Step 1Step 2Step 3Step 4Step 5

Read and explore all datasets individually.
Started with bpl.csv, analyzing its structure and features.
Researched dataset attributes through Google and Bangladesh cricket series data.
Reviewed relevant Kaggle notebooks to gain insights from existing work.

Performed basic EDA to understand data distribution.
Identified and handled missing values.
Converted categorical features into numerical representations to enrich analysis.
Examined dataset properties using info() and describe() functions.

Developed a custom function plotValueCounts(df, col, size=(10,5)) to visualize feature distributions.
This function, built using Seaborn and Matplotlib, plays a key role in extracting insights.
Generates count plots with labeled bar values for better interpretability.

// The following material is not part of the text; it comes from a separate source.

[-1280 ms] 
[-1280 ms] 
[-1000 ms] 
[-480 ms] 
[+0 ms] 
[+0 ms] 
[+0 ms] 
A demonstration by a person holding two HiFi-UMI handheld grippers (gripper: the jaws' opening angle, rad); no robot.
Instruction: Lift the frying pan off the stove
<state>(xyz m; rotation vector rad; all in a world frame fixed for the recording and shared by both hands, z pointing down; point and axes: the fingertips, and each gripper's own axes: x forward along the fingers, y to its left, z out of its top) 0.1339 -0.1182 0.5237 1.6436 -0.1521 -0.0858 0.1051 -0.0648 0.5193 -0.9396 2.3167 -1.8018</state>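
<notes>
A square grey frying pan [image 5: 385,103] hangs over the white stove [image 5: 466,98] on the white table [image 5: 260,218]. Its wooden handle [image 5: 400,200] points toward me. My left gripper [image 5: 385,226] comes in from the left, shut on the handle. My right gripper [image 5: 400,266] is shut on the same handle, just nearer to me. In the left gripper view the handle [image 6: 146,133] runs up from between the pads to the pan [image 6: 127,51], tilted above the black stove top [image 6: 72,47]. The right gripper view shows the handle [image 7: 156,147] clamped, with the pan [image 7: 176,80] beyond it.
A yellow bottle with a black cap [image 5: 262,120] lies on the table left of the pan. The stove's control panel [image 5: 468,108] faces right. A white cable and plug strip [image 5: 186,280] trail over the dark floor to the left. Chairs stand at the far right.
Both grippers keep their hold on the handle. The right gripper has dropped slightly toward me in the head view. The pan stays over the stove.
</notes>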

Refined bpl.csv by merging teams with their respective divisions to prevent duplicate counting.
Addressed inconsistencies:
- Resolved two tie matches recorded in the dataset.
- Extracted team runs and wickets from match scoreboards and transformed them into numerical features.

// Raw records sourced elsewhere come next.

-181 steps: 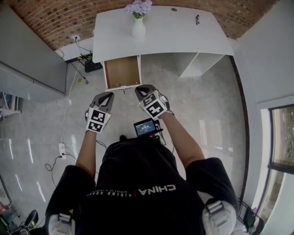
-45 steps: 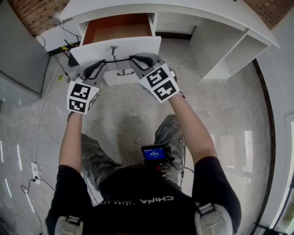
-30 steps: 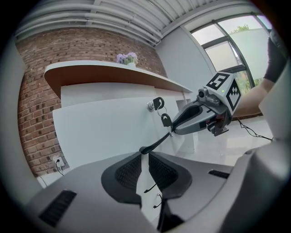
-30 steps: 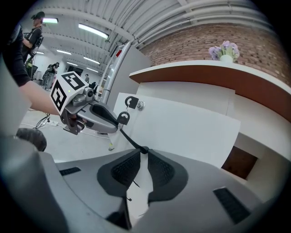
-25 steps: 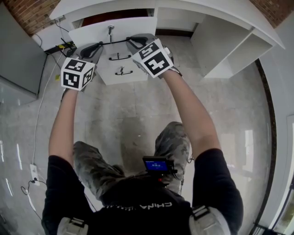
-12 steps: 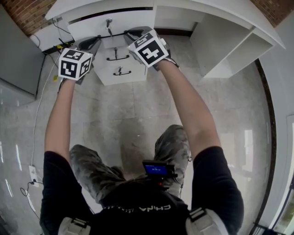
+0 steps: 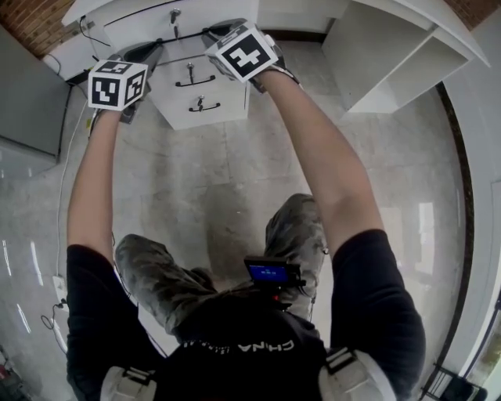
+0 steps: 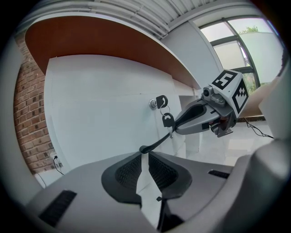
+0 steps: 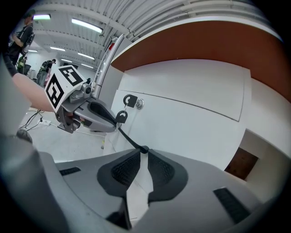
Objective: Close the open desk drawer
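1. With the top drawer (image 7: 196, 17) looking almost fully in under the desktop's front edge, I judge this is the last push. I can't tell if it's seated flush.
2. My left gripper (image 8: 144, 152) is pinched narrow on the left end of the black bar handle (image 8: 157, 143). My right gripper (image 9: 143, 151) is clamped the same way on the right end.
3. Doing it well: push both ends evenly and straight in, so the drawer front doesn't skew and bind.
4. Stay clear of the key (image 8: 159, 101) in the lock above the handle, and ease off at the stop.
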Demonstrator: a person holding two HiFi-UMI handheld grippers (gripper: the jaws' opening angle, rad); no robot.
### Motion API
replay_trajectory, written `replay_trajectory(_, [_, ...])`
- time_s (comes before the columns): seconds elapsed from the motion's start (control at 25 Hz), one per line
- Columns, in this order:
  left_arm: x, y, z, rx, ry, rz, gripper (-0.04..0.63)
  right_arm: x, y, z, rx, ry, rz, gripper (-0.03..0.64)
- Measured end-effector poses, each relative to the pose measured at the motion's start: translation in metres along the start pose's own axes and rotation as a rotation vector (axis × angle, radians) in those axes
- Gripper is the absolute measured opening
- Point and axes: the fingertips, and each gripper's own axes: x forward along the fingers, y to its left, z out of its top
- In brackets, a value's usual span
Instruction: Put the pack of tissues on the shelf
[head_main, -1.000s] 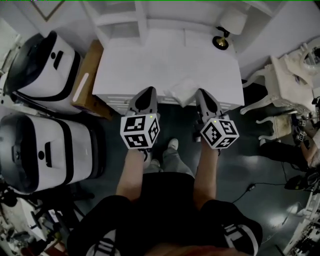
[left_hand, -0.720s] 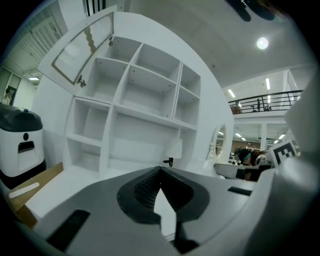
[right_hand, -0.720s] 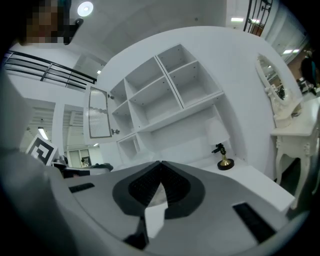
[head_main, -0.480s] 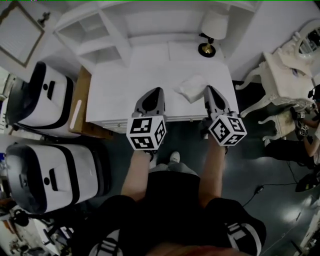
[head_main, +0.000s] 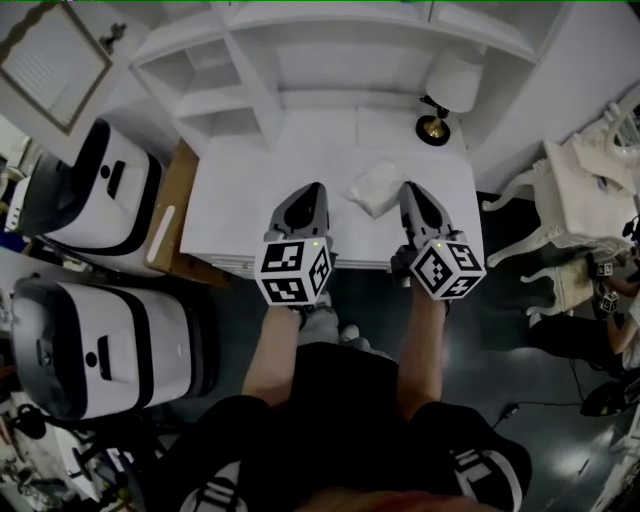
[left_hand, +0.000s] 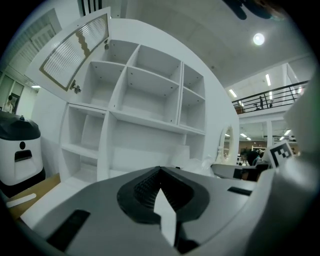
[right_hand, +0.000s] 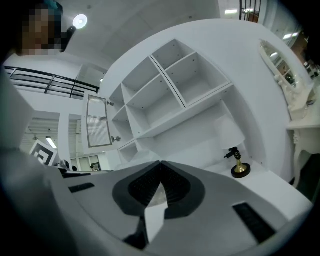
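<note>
Head view. Pack of tissues (head_main: 378, 188) on white desk (head_main: 240, 200), centre of frame, between tips of both grippers, nearer right gripper (head_main: 411, 190); apparently not touching it. Pack white, crumpled, roughly square; wrapper detail unclear. Left gripper (head_main: 309, 190) and right gripper held side by side over desk front edge, forearms extended, pointing toward shelf (head_main: 250, 75) at frame top. Jaws of both pressed together, nothing held.

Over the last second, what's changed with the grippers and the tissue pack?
Both grippers moved forward over the desk; the left gripper and right gripper now flank the pack of tissues. Nothing was taken or let go. Both stay shut and empty; the pack still lies on the desk.
</note>
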Motion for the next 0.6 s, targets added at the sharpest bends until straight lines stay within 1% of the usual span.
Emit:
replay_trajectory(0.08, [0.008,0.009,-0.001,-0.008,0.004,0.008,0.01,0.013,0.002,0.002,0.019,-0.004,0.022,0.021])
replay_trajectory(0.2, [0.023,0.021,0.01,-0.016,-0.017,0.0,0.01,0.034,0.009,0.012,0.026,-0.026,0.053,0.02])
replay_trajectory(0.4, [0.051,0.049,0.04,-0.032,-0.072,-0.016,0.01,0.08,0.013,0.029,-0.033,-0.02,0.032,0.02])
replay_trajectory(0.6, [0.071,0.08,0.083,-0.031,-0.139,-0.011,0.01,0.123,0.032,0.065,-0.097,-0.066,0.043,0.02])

Implemented automated querying using the plotValueCounts() function.
Performed grouped analysis of winners by seasons.

❓ KEY QUERIES

Key Queries on bpl.csv Dataset:
- Won the toss, took the bat first and won the match.
- Won the toss, took the bat first.
- Winning rate by taking bat first vs field first.
Key Queries on batsman.csv Dataset:
- Batsman who scored more than 1 century or more in a match.
- Batsman who faced 50 balls or more in a match.
- Batsman hit more than 10 fours.
Key Queries on bowler.csv Dataset:
- Bowler conceded 50 runs or more
- Bowler took more than 4 wickets
- Bowler delivered 4 wide or more

🖥 CODE EXPLANATION

plotValueCounts() function

import seaborn as sns
import matplotlib.pyplot as plt

def plotValueCounts(df, col, size=(10, 5)):
    val_counts = df[col].value_counts()
    plt.figure(figsize=size)
    ax = sns.countplot(y=col, data=df, order=val_counts.index, palette="pastel")
    for container in ax.containers:
        ax.bar_label(container, fmt='%d', label_type='edge', padding=3, fontsize=10, color='black')
    plt.title(f"Value Counts of {col}")
    plt.show()

It displays the visualization graph of value counts of any feature of the dataset.

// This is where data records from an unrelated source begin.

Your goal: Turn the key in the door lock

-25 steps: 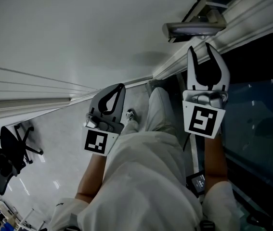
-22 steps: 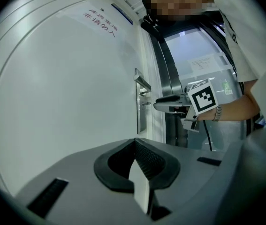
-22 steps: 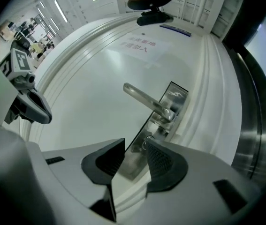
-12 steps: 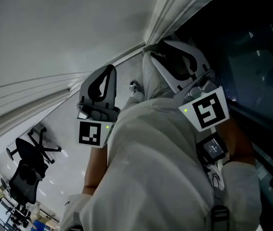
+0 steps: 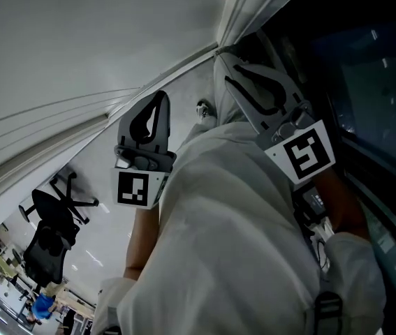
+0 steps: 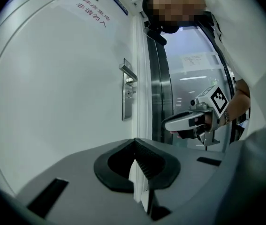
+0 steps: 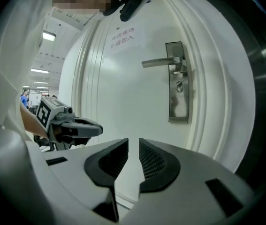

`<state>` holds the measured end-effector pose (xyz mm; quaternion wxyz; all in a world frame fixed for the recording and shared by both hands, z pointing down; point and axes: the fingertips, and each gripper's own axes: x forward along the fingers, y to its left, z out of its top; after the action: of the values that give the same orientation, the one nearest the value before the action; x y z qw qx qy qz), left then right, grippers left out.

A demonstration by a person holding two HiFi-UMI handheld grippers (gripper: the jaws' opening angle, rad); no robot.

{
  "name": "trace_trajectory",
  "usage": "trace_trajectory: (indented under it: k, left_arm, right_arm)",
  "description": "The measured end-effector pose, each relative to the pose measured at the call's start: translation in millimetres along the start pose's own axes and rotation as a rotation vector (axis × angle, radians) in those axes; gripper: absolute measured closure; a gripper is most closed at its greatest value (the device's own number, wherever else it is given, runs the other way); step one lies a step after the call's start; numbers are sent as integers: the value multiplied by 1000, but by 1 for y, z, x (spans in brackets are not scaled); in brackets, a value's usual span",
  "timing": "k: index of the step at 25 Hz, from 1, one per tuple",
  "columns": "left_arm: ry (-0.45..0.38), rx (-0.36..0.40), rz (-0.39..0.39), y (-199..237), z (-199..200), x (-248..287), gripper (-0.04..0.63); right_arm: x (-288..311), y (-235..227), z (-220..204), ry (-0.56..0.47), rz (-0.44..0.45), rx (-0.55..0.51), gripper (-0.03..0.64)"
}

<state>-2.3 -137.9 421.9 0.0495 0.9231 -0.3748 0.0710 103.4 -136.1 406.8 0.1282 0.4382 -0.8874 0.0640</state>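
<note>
Ok, head view: left gripper (image 5: pixel 161 98) and right gripper (image 5: pixel 229 72) are both held up in front of the white garment (image 5: pixel 232 243), well apart from each other. There's a dark glass panel (image 5: pixel 372 68) on the right and a black office chair (image 5: pixel 47 222) low on the left. The lock isn't in this view.

Left gripper view: jaw tips meet, nothing between them, so this one is closed and empty. Ahead is the white panelled door (image 6: pixel 67 88), with the silver lever handle (image 6: pixel 128 72) above the silver lock plate (image 6: pixel 126 104) near the door's edge. It's well apart from the tips. The right gripper shows off to the side, clear of the door.

Right gripper view: jaws have just been closing and now stand at a narrow slot. Only door surface shows through the gap, so it's not holding anything. The lever handle points left, and the keyhole (image 7: pixel 179 85) sits on the plate just below it. It's up and right of the jaw line, not between the jaws, and well apart. A small dark detail is there, but it's too small to tell whether a key is in it.

Handling, my read: the key should be light, thin, stiff metal, and smooth enough to slip under torque.
- Take it by the flat head, pads square on the two broad faces.
- Line the gripper up with the cylinder before rolling.
- An off-axis twist risks bending the key or popping it out of the pinch.
- The current slot looks roughly right for a thin key head, and the right gripper is better placed for it.
</note>
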Motion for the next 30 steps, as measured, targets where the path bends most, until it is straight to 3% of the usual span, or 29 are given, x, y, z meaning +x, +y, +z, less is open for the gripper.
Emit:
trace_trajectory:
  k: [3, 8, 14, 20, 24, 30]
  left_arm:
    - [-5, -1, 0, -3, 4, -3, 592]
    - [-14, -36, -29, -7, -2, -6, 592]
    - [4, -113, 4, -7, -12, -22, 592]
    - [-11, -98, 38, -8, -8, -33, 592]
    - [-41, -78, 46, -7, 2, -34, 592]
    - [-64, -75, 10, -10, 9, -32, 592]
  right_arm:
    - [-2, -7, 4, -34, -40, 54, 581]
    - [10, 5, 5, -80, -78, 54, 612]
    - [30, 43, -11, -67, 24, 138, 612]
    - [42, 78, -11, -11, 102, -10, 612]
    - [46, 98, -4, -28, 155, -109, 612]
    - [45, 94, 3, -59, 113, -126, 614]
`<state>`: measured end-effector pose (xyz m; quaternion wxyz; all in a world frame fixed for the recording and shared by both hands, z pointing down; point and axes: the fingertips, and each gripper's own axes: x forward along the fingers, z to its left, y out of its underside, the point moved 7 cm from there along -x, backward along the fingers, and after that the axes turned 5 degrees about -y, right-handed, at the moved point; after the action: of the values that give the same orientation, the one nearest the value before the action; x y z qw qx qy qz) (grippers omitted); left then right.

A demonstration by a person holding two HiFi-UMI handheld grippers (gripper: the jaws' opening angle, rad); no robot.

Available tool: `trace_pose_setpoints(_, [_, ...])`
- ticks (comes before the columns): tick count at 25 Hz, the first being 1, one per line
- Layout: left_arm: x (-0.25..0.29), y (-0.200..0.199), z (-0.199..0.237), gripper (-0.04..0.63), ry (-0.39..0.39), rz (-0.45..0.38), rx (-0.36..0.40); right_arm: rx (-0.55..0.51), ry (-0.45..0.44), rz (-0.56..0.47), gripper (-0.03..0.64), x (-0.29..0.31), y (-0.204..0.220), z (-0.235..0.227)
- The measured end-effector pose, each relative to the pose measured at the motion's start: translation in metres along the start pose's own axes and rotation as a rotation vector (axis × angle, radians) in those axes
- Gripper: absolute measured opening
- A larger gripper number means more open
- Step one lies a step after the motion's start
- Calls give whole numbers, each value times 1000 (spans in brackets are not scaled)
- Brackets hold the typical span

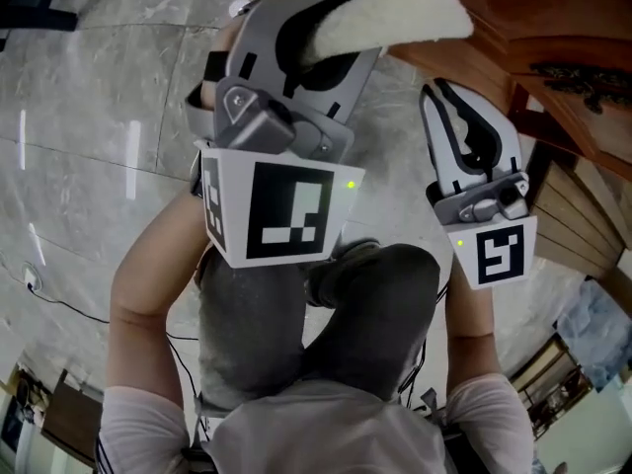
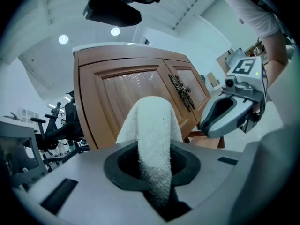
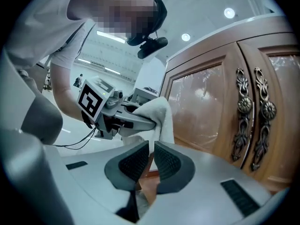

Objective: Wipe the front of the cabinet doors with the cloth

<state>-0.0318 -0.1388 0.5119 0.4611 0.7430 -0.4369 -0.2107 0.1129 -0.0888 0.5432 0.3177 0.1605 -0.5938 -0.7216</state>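
A white terry cloth (image 1: pixel 395 13) (image 2: pixel 152 125) is pinched in my left gripper (image 1: pixel 331 13) (image 2: pixel 154 172), which is shut on it and holds it just in front of the cabinet's left door. The brown wooden cabinet (image 1: pixel 563 38) (image 2: pixel 112 88) (image 3: pixel 201 107) has two panelled doors with dark ornate handles (image 3: pixel 243 107) (image 2: pixel 183 90). My right gripper (image 1: pixel 441 92) (image 3: pixel 151 151) is to the right of the left one. Its ribbed pads (image 3: pixel 168 161) stand almost together with nothing between them. It points at the left door, short of the wood.
Grey marble floor (image 1: pixel 99 117) spreads to the left, with a thin cable (image 1: pixel 59 299) lying on it. The person's knees and a shoe (image 1: pixel 346 265) are below the grippers. An exercise bike (image 2: pixel 51 125) stands left of the cabinet. A blue bundle (image 1: pixel 597 329) lies at the right.
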Motion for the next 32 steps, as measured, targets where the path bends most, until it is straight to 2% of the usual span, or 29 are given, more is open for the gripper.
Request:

⚖️ PROJECT TRADE-OFFS AND SOLUTIONS

Trade Off 1Trade Off 2Trade Off 3Trade Off 4

Trade-off: The dataset includes multiple sources, but some features required external validation (e.g., team names, score formats).
Solution: Standardized team names and resolved inconsistencies by merging duplicate team entries based on divisions.

Trade-off: Performing detailed feature engineering (e.g., extracting runs, wickets, and match insights) can increase computational overhead.
Solution: Optimized preprocessing by transforming scoreboard data into structured numerical features, reducing redundant calculations.

Trade-off: Count plots with high-cardinality features could lead to cluttered or unreadable visualizations.
Solution: Implemented plotValueCounts() with bar labels and sorting to enhance clarity while retaining key insights.

Trade-off: Writing fixed queries could limit adaptability when new data is introduced.
Solution: Developed a function-based querying approach (e.g., plotValueCounts(df, col)) to enable flexible, real-time insights.

🖼 SCREENSHOTS

Visualizations and EDA of different features

✅ CONCLUSION

🔑 KEY LEARNINGS

Insights gained from the data

Extracted meaningful player statistics by analyzing batting and bowling performances across multiple seasons.
Identified trends in match outcomes based on factors like toss decisions, innings strategies, and scoring patterns.
Enhanced data visualization techniques to present key insights effectively for better decision-making.

🌍 USE CASES

Application 1Application 2

Team Strategy & Selection - Helps coaches analyze player performance for better team selection and match strategies.

Player Performance Tracking - Assists in monitoring player trends to improve training and development.